Cody Strathe donne à manger à ses chiens, à un point de passage de l’Iditarod 2017. / ERIC ENGMAN / ASSOCIATED PRESS
Plusieurs adversaires du roi des mushers ont volé à son secours dans le New York Times. Pas son genre, dit-on. Et puis, du Tramadol ? Jeanne Olson, vétérinaire spécialiste des chiens de traîneau, en donne certes pour soulager les huskys, mais en course, souligne-t-elle à l’Associated Press, « le risque existe que cela les endorme ». Un risque rencontré aussi par les cyclistes, où le Tramadol s’est pourtant répandu à tel point que l’Union cycliste internationale a demandé (sans succès) son interdiction.

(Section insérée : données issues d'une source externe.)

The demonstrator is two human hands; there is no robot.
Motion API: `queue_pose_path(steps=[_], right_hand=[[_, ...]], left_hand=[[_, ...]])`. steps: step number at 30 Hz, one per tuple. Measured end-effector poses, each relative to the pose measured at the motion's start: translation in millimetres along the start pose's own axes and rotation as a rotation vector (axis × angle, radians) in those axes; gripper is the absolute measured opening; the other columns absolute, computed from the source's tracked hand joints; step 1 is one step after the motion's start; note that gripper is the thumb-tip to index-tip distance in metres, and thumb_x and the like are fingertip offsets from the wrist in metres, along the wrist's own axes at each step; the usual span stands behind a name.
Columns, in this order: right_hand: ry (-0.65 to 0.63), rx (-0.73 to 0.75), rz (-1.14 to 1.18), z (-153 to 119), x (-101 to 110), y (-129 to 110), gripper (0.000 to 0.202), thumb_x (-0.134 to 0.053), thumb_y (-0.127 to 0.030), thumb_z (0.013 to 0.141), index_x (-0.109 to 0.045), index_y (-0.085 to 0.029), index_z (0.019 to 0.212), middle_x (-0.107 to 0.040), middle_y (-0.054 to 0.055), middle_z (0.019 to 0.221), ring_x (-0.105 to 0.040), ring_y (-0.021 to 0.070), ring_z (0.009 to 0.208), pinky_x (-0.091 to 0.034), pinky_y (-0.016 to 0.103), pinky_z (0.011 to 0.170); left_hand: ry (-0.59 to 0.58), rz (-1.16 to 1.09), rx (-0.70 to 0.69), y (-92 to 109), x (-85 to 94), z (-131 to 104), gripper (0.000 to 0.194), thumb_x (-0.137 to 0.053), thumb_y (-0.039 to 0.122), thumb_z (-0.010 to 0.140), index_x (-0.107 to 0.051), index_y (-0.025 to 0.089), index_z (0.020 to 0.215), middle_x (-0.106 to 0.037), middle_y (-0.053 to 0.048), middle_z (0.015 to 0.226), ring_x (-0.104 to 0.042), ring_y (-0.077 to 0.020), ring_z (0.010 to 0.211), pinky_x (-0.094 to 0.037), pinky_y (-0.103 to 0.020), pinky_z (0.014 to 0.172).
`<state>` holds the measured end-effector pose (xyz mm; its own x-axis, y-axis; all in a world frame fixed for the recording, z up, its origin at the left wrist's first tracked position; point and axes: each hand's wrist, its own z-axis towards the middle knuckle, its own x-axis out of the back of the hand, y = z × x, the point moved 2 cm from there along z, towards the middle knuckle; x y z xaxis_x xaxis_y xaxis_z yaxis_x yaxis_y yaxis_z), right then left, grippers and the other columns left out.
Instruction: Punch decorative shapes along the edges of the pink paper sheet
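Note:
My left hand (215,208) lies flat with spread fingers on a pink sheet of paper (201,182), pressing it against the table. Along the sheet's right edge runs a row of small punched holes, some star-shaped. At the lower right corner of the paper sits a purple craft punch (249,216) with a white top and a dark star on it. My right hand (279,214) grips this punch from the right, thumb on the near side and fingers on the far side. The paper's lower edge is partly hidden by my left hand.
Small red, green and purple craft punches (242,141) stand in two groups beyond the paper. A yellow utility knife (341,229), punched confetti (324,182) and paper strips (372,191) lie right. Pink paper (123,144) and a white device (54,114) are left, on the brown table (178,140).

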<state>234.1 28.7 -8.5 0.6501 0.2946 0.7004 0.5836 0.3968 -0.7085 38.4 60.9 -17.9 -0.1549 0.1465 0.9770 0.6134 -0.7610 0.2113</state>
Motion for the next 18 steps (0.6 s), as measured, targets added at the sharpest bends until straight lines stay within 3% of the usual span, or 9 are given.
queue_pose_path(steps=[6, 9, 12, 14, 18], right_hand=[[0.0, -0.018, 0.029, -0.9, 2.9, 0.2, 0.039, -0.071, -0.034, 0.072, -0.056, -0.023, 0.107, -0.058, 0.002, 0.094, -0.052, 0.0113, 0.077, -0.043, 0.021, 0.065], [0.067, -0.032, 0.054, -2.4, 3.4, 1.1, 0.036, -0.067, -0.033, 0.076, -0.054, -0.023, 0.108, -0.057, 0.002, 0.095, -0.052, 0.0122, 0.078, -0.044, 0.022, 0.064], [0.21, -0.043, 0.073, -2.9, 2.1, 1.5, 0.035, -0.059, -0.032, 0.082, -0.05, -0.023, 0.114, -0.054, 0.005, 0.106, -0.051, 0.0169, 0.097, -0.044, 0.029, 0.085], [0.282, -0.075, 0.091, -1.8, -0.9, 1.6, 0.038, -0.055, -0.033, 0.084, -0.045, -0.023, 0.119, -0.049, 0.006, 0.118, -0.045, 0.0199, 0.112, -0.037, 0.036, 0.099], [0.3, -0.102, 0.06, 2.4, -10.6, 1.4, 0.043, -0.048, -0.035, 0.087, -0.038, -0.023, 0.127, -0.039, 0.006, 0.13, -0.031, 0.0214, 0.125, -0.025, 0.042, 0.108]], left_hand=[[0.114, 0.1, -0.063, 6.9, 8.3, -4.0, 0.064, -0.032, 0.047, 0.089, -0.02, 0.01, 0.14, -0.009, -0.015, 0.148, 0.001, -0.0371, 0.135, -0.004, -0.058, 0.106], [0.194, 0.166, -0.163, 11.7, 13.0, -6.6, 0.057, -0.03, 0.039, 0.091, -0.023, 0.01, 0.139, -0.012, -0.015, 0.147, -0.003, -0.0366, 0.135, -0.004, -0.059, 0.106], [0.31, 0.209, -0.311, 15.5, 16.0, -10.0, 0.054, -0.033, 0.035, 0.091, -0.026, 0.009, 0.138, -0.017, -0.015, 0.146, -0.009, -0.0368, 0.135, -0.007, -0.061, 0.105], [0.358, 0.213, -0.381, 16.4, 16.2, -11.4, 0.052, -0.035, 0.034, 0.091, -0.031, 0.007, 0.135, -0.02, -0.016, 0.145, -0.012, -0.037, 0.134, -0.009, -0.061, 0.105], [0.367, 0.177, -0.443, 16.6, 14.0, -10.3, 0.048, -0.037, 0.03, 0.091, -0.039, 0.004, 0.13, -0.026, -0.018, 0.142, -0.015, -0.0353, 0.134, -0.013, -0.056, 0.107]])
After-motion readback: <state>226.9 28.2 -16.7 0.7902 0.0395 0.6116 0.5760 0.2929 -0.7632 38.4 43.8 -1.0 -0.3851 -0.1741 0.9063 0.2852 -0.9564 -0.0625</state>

Dans le milieu, on montre plutôt du doigt les associations d’opposants, qui seraient soucieuses de salir une discipline à laquelle elles reprochent d’amoindrir durablement les chiens, quand elle ne les tue pas. Au lendemain de la révélation du contrôle positif, l’association PETA a publié un communiqué y voyant « une preuve supplémentaire que cette course doit s’arrêter ».
Dallas Seavey a retiré sa participation à l’édition 2018. Son père réserve sa décision. En remportant l’Iditarod 2017, Mitch Seavey a empoché 71 250 dollars.